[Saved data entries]
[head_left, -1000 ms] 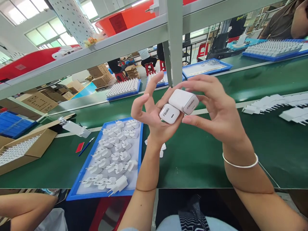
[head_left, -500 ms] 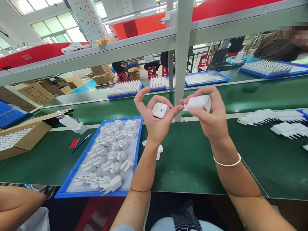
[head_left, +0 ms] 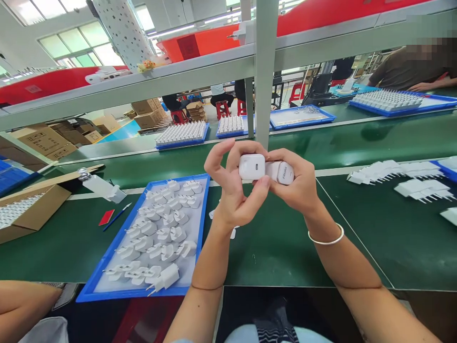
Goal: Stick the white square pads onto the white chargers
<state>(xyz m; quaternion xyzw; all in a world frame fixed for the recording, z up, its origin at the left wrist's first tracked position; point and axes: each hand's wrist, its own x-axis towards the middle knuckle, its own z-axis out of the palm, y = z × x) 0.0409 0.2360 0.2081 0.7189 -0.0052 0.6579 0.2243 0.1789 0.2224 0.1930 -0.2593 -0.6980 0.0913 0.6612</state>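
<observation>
My left hand grips a white charger between thumb and fingers, its end with a small port slot facing me. Close against it, my right hand is closed on a second white charger, tilted, with grey printing on its end. The two chargers meet or nearly meet above the green bench. Below my left wrist lie small white pieces, partly hidden by the arm. To the left, a blue-rimmed tray holds many white plug pieces and one whole charger with pins.
White chargers lie in rows at right. Left are a red card, a blue pen and a cardboard box. A shelf post rises behind my hands. Another person's arm is at lower left.
My hands have come together, bringing the two chargers side by side. The right charger has turned, so its printed end now faces me. The view has shifted slightly.
</observation>
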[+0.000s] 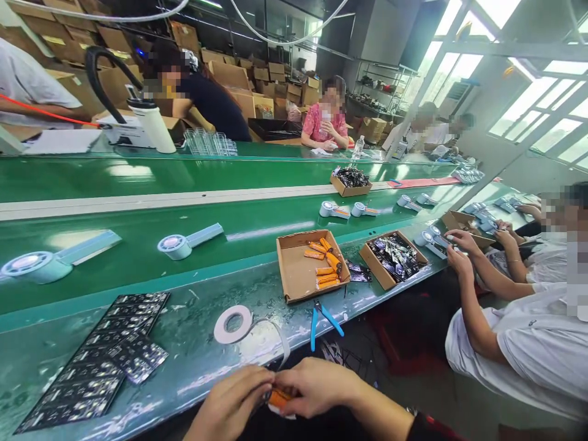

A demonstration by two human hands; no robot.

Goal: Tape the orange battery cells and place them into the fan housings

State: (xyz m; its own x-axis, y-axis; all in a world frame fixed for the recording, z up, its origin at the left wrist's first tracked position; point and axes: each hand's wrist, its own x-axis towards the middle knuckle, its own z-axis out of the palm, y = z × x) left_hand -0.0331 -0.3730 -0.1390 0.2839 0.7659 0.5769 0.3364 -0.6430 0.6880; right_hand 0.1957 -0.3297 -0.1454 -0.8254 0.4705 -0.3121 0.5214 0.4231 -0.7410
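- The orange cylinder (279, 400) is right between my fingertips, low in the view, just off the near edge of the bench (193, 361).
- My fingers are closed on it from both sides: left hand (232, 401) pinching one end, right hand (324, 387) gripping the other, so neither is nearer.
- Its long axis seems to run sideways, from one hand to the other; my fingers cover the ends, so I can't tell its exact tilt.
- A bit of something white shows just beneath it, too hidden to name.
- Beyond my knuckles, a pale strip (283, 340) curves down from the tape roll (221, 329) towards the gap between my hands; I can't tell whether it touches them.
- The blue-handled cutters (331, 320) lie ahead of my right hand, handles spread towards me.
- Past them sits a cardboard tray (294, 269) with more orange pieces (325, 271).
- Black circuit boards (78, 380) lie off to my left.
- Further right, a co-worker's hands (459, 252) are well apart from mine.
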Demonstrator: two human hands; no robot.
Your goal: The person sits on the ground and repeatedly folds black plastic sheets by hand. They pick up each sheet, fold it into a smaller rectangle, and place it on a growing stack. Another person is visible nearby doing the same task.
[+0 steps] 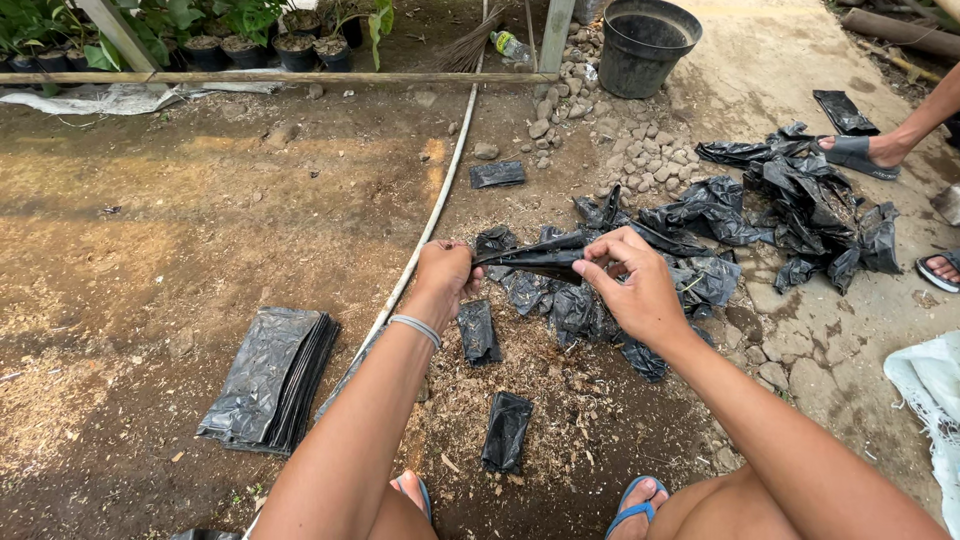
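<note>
Left hand and right hand grip opposite ends of one plastic bag, stretched between them above ground. Flat bag stack lies left of left arm. Crumpled bag heap right and beyond. Hose runs past left hand. Bucket far behind. Single bag near feet.

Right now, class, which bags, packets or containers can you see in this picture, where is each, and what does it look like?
Black plastic bag: stretched between left hand and right hand, crumpled.
Stack of flat bags: ground at left, black, rectangular.
Heap of crumpled bags: ground at right, black.
Bucket: top centre, round, dark grey.
Plastic bottle: left of the bucket, clear.
No signs or screens.
</note>
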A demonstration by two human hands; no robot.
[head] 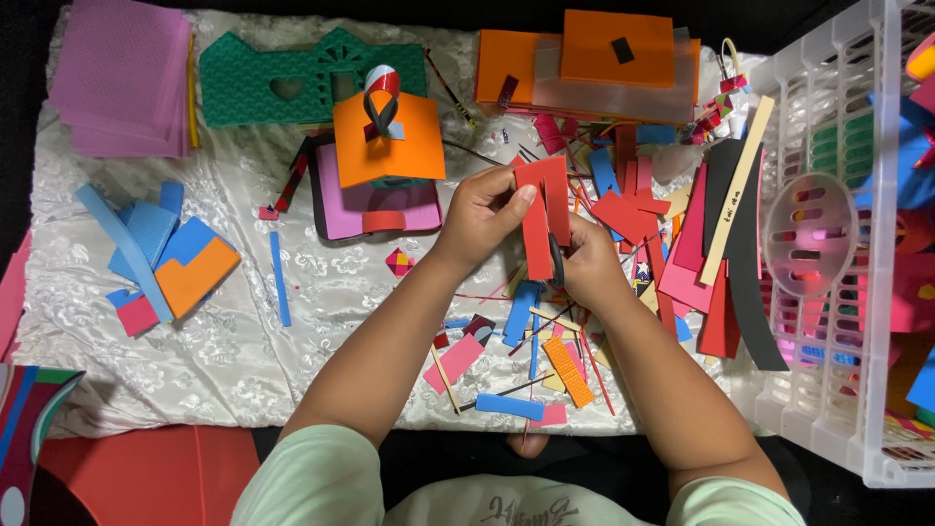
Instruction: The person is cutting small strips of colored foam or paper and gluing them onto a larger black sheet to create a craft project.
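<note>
- Head view: a red foam piece (542, 209) is pinched at its upper left edge by the left hand (484, 216), thumb on the front, fingers behind. It's held upright above the cloth (321, 292), roughly mid-table.
- The right hand (587, 265) is clenched around scissors (556, 261); only the dark blades are seen, set into the lower part of the red piece. How the handles are gripped can't be told, they're hidden by the hand.
- Just left of the hands, an orange sheet (388, 136) with a red-and-white loop on top is stacked on a pink sheet (375, 209).
- A green house cutout (282, 83) is laid flat behind that, and a purple stack (122, 78) is parked at the far left corner.
- Blue and orange offcuts (170, 258) are scattered on the left, lots of mixed scraps (545, 365) under the forearms.
- A white crate (828, 244) full of foam is seen at the right edge, well apart from the hands.
</note>
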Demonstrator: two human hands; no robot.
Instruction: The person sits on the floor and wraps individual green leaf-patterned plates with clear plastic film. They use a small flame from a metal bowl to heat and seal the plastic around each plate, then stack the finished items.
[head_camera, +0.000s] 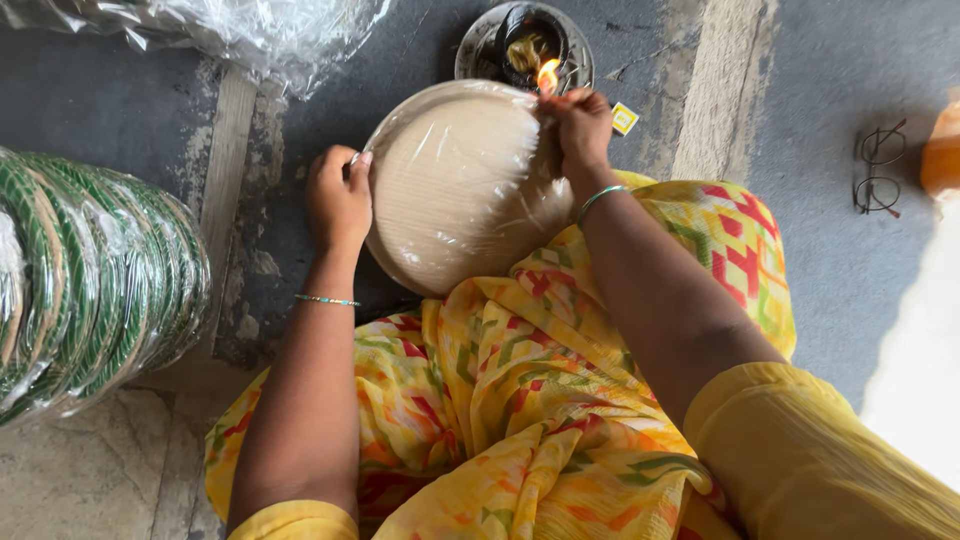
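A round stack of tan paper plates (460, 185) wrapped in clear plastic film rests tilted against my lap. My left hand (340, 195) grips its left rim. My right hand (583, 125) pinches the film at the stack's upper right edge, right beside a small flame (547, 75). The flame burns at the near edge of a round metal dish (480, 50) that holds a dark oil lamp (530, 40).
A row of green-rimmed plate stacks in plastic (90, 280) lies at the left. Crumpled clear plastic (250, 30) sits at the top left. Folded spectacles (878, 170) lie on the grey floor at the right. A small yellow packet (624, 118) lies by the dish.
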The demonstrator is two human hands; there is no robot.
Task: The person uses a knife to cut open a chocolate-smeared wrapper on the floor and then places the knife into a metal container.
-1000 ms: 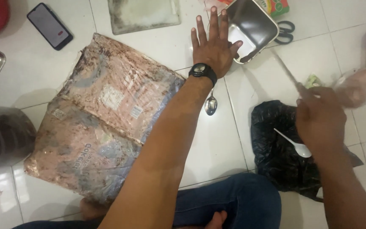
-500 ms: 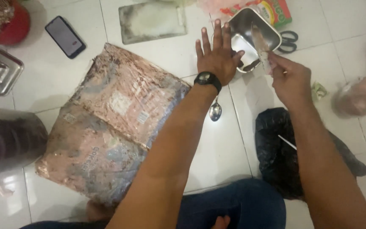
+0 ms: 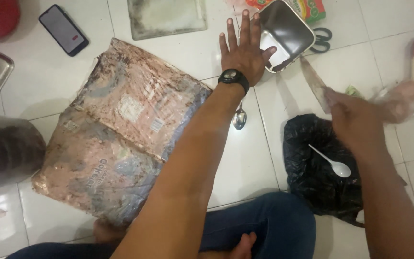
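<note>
Near right: white plastic spoon [image 3: 334, 164] on black plastic bag [image 3: 319, 172]. My right hand [image 3: 353, 117], just above, is closed around a knife [image 3: 314, 84], blade pointing far-left. Metal spoon [image 3: 239, 117] on floor beside my wrist. Far: left hand [image 3: 245, 50] flat, fingers spread, holding nothing, thumb touching steel tray [image 3: 283, 33].

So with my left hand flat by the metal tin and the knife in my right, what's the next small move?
Probably bring the knife back over the metal tin: the left hand lies flat on the floor against its rim, steadying it, while the right hand holds the blade just off its lower right corner.
</note>
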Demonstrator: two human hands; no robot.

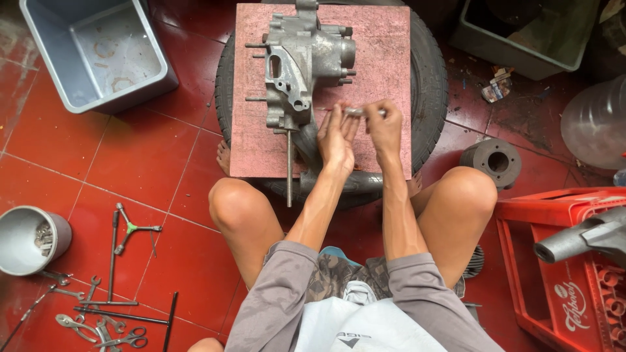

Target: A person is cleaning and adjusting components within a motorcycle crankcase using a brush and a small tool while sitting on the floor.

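while the person squats over a tyre (427, 78) topped with a pink board (385, 52), the left hand (336, 140) and right hand (385, 127) meet, fingertips of both pinched on 1 small metal part (355, 112), just beside the grey engine casing (303, 58) on the board. tools (107, 313) lie on the red floor.

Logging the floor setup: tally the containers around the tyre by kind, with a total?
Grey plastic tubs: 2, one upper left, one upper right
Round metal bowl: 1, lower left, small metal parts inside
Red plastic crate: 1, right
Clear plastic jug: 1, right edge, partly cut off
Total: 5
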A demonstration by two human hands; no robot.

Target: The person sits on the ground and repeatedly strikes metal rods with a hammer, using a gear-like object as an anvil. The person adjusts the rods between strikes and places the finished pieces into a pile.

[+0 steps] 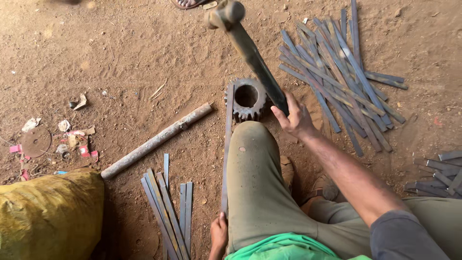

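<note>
My right hand (294, 117) grips the wooden handle of a hammer (250, 48); its metal head is raised at the top of the view, blurred. A long flat metal strip (227, 149) lies on the dirt, its far end resting against a rusty toothed gear (246, 98). My left hand (219, 233) holds the strip's near end, beside my knee in olive trousers. The gear sits just beyond my knee, under the raised hammer.
A heap of flat metal strips (339, 77) lies at the right, several more (168, 212) at the lower middle and a few (440, 173) at the right edge. A rusty pipe (156, 140) lies diagonally at the left. A yellow sack (50, 216) fills the lower left. Another person's sandalled foot (187, 3) shows at the top.
</note>
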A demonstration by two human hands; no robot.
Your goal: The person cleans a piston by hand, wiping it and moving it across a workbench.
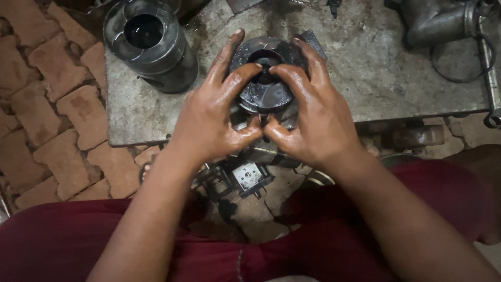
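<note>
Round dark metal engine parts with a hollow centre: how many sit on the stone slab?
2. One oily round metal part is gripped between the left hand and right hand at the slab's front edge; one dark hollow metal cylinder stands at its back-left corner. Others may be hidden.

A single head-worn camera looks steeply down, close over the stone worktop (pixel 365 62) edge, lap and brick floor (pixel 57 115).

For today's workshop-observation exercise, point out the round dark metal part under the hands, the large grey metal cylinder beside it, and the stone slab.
Round dark metal part (pixel 266 91), head view: oily face below its central bore.
Large grey metal cylinder (pixel 172 62), head view: outer side wall.
Stone slab (pixel 376 73), head view: bare top surface.
</note>
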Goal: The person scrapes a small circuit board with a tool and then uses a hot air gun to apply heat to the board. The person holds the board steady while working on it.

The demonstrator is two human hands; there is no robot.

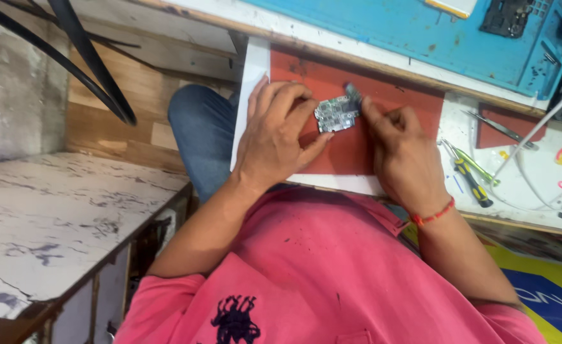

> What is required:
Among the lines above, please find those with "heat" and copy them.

> Response below:
Instruction: The person sits on the floor and wraps individual green leaf-patterned plates with clear plastic film. They use a small flame from a metal bowl to heat and seal the plastic around each plate, then stack the finished items.
Goal: The person scrapes a small circuit board with a tool and then uses a hot air gun to apply heat to the board. The person holds the board steady while working on it.

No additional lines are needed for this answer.